I know what to write.
Roy Smith sat with his fingers on the keyboard, trying to figure out the least awkward way to introduce his main character’s name. This writing thing wasn’t as easy as he had figured it to be, thought Roy. He removed his fingers from the keyboard and turned his palms toward his face to stretch his wrists. They were sore. Sore from being turned down, waiting on the keyboard for some instruction from his brain, and also sore from the long wounds running “up the river,” as they say.
Unfortunately, no instructions were forthcoming from his brain. The faucet of Roy’s inspiration hadn’t flowed full-strength for a while now. Instead, he thought of it like the faucet in a volcano movie, when the cool-under-pressure hot guy turns the tap and brown water comes sputtering and coughing out.

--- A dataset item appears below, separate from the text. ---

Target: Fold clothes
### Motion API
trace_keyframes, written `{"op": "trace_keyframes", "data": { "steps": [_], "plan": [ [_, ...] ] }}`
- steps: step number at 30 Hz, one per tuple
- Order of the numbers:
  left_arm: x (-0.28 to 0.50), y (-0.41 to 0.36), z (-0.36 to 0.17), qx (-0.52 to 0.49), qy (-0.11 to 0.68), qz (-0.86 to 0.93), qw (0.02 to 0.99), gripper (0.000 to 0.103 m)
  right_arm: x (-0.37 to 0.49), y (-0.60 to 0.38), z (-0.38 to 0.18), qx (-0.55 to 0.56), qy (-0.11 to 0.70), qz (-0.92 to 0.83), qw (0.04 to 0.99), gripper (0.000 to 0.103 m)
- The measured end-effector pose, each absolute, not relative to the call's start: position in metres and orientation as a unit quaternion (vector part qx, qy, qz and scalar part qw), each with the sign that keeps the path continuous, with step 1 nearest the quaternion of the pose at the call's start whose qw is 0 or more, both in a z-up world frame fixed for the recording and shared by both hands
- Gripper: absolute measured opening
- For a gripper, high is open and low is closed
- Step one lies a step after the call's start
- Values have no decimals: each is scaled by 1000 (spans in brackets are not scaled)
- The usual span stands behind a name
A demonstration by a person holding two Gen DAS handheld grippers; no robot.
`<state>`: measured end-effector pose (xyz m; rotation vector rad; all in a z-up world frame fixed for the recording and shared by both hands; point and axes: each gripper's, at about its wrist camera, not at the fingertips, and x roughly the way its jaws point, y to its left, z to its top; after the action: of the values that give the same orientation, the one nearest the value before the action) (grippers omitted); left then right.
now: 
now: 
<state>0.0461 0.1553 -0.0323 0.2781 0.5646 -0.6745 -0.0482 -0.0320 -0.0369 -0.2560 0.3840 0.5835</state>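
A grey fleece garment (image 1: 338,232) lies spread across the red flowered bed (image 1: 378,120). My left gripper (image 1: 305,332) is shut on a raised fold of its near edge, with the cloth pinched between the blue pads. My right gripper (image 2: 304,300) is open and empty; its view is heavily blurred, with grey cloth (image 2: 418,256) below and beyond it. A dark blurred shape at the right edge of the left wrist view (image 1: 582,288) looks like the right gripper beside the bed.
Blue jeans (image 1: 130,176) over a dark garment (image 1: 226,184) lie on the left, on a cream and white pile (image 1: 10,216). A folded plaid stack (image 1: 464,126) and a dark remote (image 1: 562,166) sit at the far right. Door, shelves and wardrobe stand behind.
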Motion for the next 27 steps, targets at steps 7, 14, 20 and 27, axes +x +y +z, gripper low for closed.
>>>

And it smells like rotten eggs.
That’s what it had been for Roy for a while now. His inspiration, or motivation, or call it the wellspring of his spirit for life, whatever, had been choking out dark discharge that smelled. And Roy knew he had to get out of town before the volcano blew, before he was melted alive by a flow of molten rock or choked under the gradual weight of billions of tons of ash.
Although, in a way, he was already too late; the volcano had already blown, the eruption already destructive. He touched the bandage over his left wrist. It felt like he was just beginning to scab. It’s remarkable how fast we can heal, Roy thought. And it gave him gray hope.
He hadn’t been taken, hadn’t been destroyed, in the eruption. But it had been close. And Roy knew that as long as he stayed, another eruption was always waiting, trembling to explode, right inside himself. And Roy knew that he would not survive the next explosion, if it came. He would make sure of it.
Roy Smith sat. He looked out the window. There were no answers in the tree outside. There were no answers anywhere, as far as he could see. It was springtime. There were no flowers, but the leaves on the trees were the light, clear green that reminded him of daisies, he didn’t know why. Spring was just spring, as far as Roy had ever known, and he could feel the fresh grass, the flowers and the rain, the bright sunshine and soft, damp earth all at once. He smiled at the thought of suicide in the spring. Who would think of such a thing? Then he thought about himself, Roy Smith, committing suicide, and the thought made him laugh out loud. It was something he could never have seen coming. Never. Things could never get so bad, never so dark, so painful, that you would be better off to off yourself.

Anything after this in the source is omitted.